Ariel comenzó a reír, estrechando sus ojos.

-Pero si nunca ibas al colegio- dijo.

-Ya, pero weón, si yo iba, pero igual lo lanzaron mal. A ti también te dejaron caer.

- No- dijo Carlos- A Arielo lo botamos hacía adelante, pero fue porque los más fuertes estaban a un
lado: Nicolás, Nacho González, Rudy (el weón enorme), y por el otro lado estaba Joseto, Johan,
Rolando… la Paula creo que estaba también.

- Si – dijo Jonathan- La Paula también estaba, y esta otra chica… ¿Cómo se llamaba? De pelo corto,
liso, que usaba lentes redondos…

- Yasna – respondió Nicolás.


- ¿A ti no te gustaba esa chica? – le preguntó Ariel. El tono bromista sugería que la pregunta
intensionaba recordar una fallida historia de amor. El fracaso de un hombre, el cual todos
compartían de alguna forma, y que era de dominio común.

-No- dijo Nicolás, rápidamente, mientras el resto se reía ligeramente – no pasa nada.

-No, si sabemos que no pasó nada- replicó José. Nicolás sonreía mirando al piso, negando con la
cabeza. Le quedaba cambiar de tema:

-Rolando trató de invitarla a salir. La cabra estaba con alguien más, creo que de otro liceo.

- Si, un aweonao -dijo Jonathan- le decían “melame” o algo así. Un compadre muy feo.

-Ese Rolando igual era loco- dijo Carlos- una vez me dijo que se quemaba unas verrugas que tenía
en las manos con acido de batería.

-No- respondió Juan, alargando el sonido en una exhalación- ¿y cómo?

-Abría una batería, le sacaba el ácido y eso era todo.

-No, eso no puede ser posible. Te atravesaría la mano.

-Bueno, la pondría de lado ¿yo qué sé? – dijo José, mientras traía otra ronda de cervezas. Dejaron
las latas vacías ordenadas contra la pared de la casa y abrieron las nuevas. Dieron vuelta la carne, y
escucharon el chirrido de la sangre al evaporarse sobre el carbón encendido. Bebieron en silencio.

-¿Se acuerdan de ese carrete en la casa de Nano? – preguntó Jonathan – Estaban todos para la
cagada. Andrés había vomitado en el patio, y la Tamara con la Febe estaban tiradas en el sofá
como dormidas, hablando webadas.

-Si- dijo Nicolás- Yo también estaba para la mierda.

-Si- continuó Jonathan- Yo también, y Arielo y Rolando igual. ¿Se acuerdan cuando íbamos
caminando después, y ese weón de Rolando vivía a la mierda de lejos? Lo llevábamos en cruz,
porque casi no se sostenía.

Todos asintieron, excepto Juan.

-¿Cuándo fue eso?- preguntó- yo no fui a ese carrete.

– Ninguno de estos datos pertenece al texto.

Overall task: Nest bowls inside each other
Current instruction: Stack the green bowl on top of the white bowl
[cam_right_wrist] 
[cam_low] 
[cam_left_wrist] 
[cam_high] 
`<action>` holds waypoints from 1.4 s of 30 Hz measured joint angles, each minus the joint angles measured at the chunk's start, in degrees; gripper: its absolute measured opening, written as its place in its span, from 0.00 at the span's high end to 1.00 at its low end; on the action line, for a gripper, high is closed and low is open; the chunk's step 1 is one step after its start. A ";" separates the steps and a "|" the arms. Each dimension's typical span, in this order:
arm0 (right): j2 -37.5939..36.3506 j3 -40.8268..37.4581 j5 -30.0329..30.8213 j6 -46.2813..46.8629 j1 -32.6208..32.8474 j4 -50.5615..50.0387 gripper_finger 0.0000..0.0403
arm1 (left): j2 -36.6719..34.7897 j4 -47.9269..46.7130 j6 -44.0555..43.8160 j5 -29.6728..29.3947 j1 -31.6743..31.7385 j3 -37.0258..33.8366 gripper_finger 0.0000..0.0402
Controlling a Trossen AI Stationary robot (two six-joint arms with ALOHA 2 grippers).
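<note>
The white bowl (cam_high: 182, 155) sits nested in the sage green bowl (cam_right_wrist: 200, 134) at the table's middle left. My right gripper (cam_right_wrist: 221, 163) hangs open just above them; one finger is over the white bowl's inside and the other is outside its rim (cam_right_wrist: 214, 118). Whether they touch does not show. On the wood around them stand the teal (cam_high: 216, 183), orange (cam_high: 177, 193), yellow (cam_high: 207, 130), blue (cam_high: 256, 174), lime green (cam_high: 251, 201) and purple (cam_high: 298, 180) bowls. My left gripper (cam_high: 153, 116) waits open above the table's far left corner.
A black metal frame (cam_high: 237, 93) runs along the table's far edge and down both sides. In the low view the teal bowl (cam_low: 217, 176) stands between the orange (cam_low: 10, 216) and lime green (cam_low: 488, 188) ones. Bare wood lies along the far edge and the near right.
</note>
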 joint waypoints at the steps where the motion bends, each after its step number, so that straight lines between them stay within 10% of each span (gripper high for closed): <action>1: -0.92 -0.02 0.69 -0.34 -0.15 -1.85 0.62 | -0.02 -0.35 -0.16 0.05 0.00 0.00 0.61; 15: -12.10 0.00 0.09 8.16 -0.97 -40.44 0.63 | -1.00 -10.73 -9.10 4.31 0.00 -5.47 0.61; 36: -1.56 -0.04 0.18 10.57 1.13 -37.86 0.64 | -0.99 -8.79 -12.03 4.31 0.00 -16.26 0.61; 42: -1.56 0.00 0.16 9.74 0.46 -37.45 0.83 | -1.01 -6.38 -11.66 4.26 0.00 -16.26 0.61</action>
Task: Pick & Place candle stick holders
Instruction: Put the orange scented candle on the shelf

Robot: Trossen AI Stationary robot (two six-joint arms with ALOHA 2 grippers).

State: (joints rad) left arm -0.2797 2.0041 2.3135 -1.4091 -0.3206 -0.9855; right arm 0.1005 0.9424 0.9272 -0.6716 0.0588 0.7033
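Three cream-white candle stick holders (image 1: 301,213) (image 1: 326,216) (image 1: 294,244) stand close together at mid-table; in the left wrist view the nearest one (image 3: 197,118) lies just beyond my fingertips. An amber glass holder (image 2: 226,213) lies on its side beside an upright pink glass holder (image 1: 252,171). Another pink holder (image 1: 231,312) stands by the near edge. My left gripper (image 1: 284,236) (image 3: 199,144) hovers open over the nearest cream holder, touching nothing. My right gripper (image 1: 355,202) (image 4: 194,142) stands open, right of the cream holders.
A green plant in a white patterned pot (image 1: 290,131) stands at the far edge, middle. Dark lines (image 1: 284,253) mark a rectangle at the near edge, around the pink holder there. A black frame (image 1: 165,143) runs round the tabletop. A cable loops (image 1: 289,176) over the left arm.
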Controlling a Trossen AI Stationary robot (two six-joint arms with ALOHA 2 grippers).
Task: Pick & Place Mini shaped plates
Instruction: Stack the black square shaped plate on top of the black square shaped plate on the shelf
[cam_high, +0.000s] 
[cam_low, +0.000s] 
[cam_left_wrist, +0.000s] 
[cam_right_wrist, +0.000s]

-Fue como al final del último año- respondió Jonathan, antes de seguir- Habrían sido como las tres
o cuatro de la mañana, cerca del gimnasio…

-…Y apareció Johan- interrumpió Ariel- manejando la camioneta de su viejo. Había ido a buscar a la
Paula, a la Tamy y a la Febe, y se ofreció a llevar a Rolando también. Rolando vivía a la mierda de
lejos, hacía mucho frío, y todos estábamos muy borrachos. Sin plata para un taxi, ni nada.